When these studies first came out, doctors were understandably skeptical. . . . The natural explanation was that the studies were confounded. People who have lots of problems in their lives are more stressed. Stress makes it harder to sleep at night. People who can’t sleep at night get sleeping pills. Therefore, sleeping pill users have more problems, for every kind of problem you can think of. When problems get bad enough, they kill you. This is why sleeping pill users are more likely to die of everything.

He continues:

This is a reasonable and reassuring explanation. But people tried to do studies to test it, and the studies kept finding that sleeping pills increased mortality even when adjusted for confounders. . . .

And he goes through a few large studies from 2012 onward that estimate that sleeping pills are associated with a large increased risks of illness and death, after adjusting for age, sex, and various physical and mental health risk factors (which I’ll assume were measured before the study began, hence the “pre-treatment” in the title above).

And then Alexander comes to a relatively new study, from 2017:

They do the same kind of analysis as the other studies, using a New Jersey Medicare database to follow 4,182,305 benzodiazepine users and 35,626,849 non-users for nine years. But unlike the other studies, they find minimal to zero difference in mortality risk between users and non-users. Why the difference? . . .

They adjusted for three hundred confounders.

This [says Alexander] is a totally unreasonable number of confounders to adjust for. I’ve never seen any other study do anything even close. Most other papers in this area have adjusted for ten or twenty confounders. Kripke’s study adjusted for age, sex, ethnicity, marital status, BMI, alcohol use, smoking, and twelve diseases. Adjusting for nineteen things is impressive. It’s the sort of thing you do when you really want to cover your bases. Adjusting for 300 different confounders is totally above and beyond what anyone would normally consider.

It’s funny that Alexander says this. I’ve never adjusted for hundreds of confounders myself, nor have I done the equivalent in sample surveys and adjusted for hundreds of poststratification variables.

But I think Jennifer has adjusted for hundreds of confounders in some real problems, so maybe she’d have some comments on this.

You certainly should be able to adjust for 300 pre-treatment variables in a causal analysis. After all, if you only adjust for the first 10 variables on your list, you’re also adjusting for the other 290, just in a super-regularized way setting all those adjustments to zero. More generally, we can used regularized regression / machine learning to adjust for lots and lots of predictors and their interactions. I think Jennifer is going to put this in Advanced Regression and Multilevel Models (the successor to Regression and Other Stories).

The results of any particular analysis will be sensitive to model specification so I’ll make no general claim on what to believe in one of these studies. Maybe someone who works in this area can take a look.

P.S. I really like that Alexander said “adjust” rather than “control.” I think he understands a lot more about statistics than I do about psychiatry.

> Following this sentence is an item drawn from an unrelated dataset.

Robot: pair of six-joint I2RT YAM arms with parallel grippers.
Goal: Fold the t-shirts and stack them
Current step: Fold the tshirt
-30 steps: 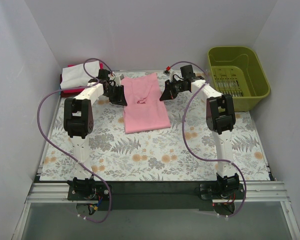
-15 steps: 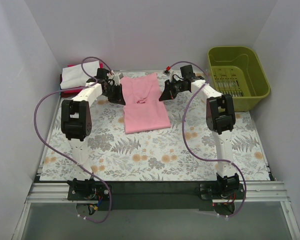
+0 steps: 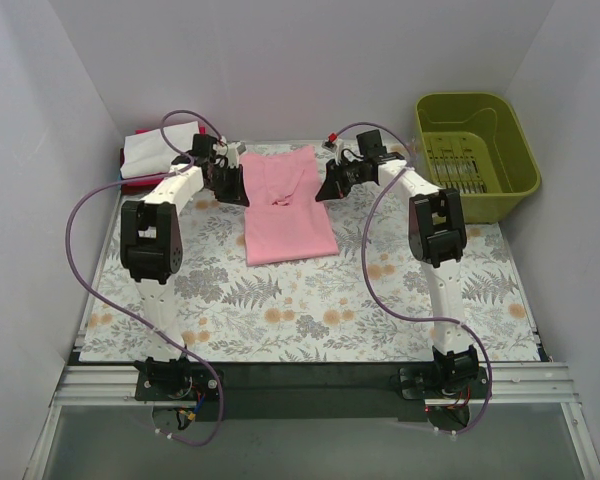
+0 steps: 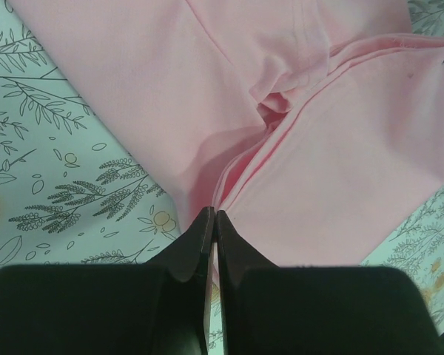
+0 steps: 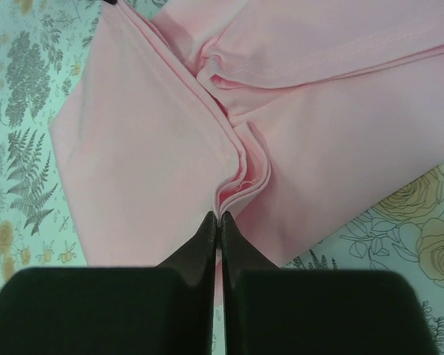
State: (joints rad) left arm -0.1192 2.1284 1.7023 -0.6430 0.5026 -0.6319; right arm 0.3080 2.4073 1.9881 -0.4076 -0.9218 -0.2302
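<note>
A light pink t-shirt (image 3: 288, 205) lies folded lengthwise at the back middle of the floral table cloth. My left gripper (image 3: 242, 187) is shut on the shirt's left edge, pinching folded layers (image 4: 240, 185). My right gripper (image 3: 326, 187) is shut on its right edge, pinching a bunched fold (image 5: 240, 181). Both hold the shirt about halfway along its length. A stack of folded shirts, white (image 3: 150, 150) over red (image 3: 140, 184), sits at the back left corner. No teal shirt shows.
A green plastic basket (image 3: 475, 150) stands at the back right, partly off the cloth. The floral table cloth (image 3: 310, 300) covers the table. White walls close in the left, back and right sides.
Both grippers have moved slightly toward the back, still holding the shirt's edges. The left arm's elbow shifted left, and the pink shirt has shifted a little toward the back.
</note>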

16 thoughts on “Causal inference, adjusting for 300 pre-treatment predictors

  1. “The results of any particular analysis will be sensitive to model specification…”

    To me, that’s the crux of the problem. Every variable you adjust for requires a specification. If the variable is categorical, there isn’t an issue here. But many variables are interval or ratio level information, and there the functional relationship specified in the modeling may be quite important. A mis-specification of a confounder can easily create spurious relationships or mask important ones.

    In medical research in general, (I have not read the specific paper, so I don’t know if this applies here or not) it is very common to simply model all non-discrete confounders as being linearly related to the outcome. While this might be a reasonable approximation when the range of variation of the confounder is narrow, and may even be true large-scale for an occasional relationship, it seems very likely that the risk of misspecification using this practice is high.

    So, if you’re adjusting for 300 confounders, probably an appreciable number of those will be non-categorical variables, which implies that the probability that some of them will be mis-specified to an important extent gets high. While I wouldn’t stipulate any particular maximum number of non-categorical variables, I agree with Scott Alexander’s instinct that the more things you adjust for, the higher the risk of a serious mis-specification, and the more skeptical you should be of the results.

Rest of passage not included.